Up, up he went, swinging in the frigid air, the wolves and the beach itself disappearing in the darkness. But just before he was gathered into the belly of the helicopter, he thought he glimpsed, on the top of the island’s highest cliff, a yellow light, like a lantern, hovering in the gloom.

Chapter 5

“Glad you could make it,” Dr. Levinson said, as Slater slunk into the conference room twenty minutes late.

Considering everything he owed her, the last thing he wanted to do was to be late to the first meeting she’d requested since the trial. “Sorry, but I had some trouble at the gate.”

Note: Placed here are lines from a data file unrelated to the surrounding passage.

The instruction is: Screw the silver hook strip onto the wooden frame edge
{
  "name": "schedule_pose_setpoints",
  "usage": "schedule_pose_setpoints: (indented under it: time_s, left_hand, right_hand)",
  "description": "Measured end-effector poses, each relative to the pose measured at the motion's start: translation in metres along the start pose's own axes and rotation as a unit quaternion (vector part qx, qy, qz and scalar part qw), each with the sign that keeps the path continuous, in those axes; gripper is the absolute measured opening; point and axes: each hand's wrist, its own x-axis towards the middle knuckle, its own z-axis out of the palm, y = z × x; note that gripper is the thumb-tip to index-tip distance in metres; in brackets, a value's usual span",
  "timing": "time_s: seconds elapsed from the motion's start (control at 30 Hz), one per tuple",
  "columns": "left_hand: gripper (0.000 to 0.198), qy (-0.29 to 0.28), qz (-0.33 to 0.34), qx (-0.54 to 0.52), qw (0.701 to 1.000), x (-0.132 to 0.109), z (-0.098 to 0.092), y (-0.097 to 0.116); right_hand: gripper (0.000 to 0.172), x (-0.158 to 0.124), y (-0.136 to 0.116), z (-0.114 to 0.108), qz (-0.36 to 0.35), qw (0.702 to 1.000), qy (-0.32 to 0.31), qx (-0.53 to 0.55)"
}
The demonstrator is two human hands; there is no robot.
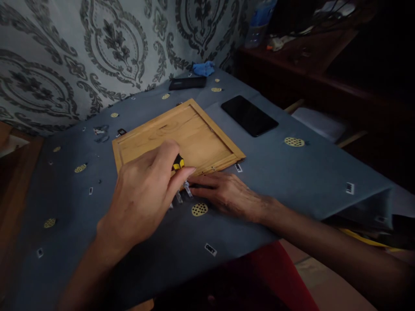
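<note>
A wooden framed board point(194, 134) lies on the cloth-covered table. My left hand point(139, 194) is closed around a screwdriver point(178, 163) with a yellow and black handle, held upright over the board's near edge. The screwdriver's tip is hidden behind my thumb. Several small metal hooks point(187, 189) stick out from that near edge, below the screwdriver. My right hand point(230, 196) lies low beside the hooks, fingers stretched out, with its fingertips against the near edge by the closest hook.
A black phone point(249, 115) lies right of the board. Behind it are a dark phone-shaped case point(187, 83) and a crumpled blue cloth point(203, 68). A small clear plastic bag point(101, 133) lies to the left. Patterned wall point(129, 47) borders the table's far side.
</note>
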Motion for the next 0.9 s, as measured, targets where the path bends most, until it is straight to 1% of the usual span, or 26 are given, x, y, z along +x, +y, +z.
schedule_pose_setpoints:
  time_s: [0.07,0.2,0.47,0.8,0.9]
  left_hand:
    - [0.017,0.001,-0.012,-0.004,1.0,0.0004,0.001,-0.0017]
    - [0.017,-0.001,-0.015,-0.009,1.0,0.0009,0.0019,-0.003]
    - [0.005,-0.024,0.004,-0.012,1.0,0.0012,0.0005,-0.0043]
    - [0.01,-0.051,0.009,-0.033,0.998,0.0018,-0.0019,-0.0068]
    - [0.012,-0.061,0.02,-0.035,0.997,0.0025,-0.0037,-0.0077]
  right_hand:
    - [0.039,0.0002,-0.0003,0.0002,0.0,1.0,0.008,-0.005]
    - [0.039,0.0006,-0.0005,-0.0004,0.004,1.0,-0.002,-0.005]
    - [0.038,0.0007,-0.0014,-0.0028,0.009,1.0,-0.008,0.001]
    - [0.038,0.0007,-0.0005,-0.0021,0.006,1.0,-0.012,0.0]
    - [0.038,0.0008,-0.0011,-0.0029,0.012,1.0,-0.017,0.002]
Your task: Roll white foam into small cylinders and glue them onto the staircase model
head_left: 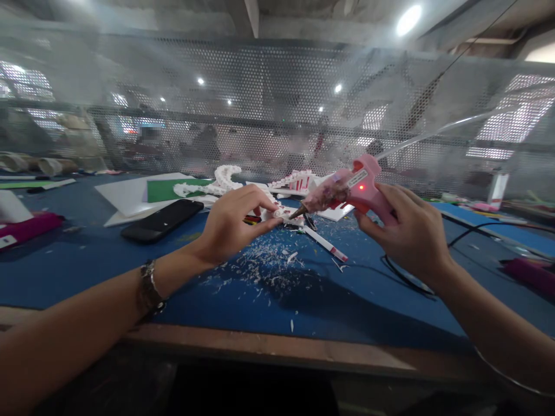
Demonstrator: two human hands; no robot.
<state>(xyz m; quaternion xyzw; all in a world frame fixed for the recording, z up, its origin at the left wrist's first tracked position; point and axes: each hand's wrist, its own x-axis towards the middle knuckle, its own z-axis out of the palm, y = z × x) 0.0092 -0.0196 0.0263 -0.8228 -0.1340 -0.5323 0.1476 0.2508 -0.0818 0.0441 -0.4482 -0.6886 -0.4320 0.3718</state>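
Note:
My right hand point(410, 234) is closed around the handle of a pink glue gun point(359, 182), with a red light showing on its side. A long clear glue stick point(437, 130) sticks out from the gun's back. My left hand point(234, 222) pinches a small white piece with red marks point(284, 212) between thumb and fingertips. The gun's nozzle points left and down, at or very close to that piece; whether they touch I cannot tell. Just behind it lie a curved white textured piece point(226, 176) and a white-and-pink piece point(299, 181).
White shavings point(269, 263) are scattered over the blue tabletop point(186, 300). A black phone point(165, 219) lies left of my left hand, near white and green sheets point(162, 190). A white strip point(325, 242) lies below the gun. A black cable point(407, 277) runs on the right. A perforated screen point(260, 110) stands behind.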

Trouble he should have seen coming. Monday-morning traffic in D.C. was always bad, but today was the first time since his court-martial that he’d tried to enter the Walter Reed Army Medical Center through the STAFF ONLY gate on Aspen Street. His officer status, he learned, had already been revoked — the Army could be efficient as hell when they wanted to be — and though the guards knew him well, they had been obliged to hold him for clearance before letting him pass. Especially as he was attached to the AFIP — the Armed Forces Institute of Pathology — where some of the country’s most highly classified work on deadly contagions and biological warfare was done. Dr. Slater, as he was now simply known, was given a day pass, a new decal for his windshield, and instructions to enter the grounds through the Civilian Employee Gate on 16th Street from now on.

The soldier at the gate said, “Sorry, sir,” as he finally raised the crossbar.

And Slater said, “No reason to be — and no reason to call me sir anymore, either.”

“No … Doctor.”

Slater drove his government-issue Ford Taurus onto the huge campus, wondering when the car would be repossessed, then looped past several of the other buildings, including the old Army Medical Museum (now the National Museum of Health and Medicine), before parking in his reserved spot on the A level of the institute’s garage. They couldn’t take that away from him — he did still have a job as a senior epidemiologist for the Division of Infectious and Tropical Disease Pathology. And according to Dr. Levinson, his expertise was now required on a subject of national interest.

At the moment, however, all he saw was a conference table, with Dr. Levinson squinting hard at an open laptop in front of her.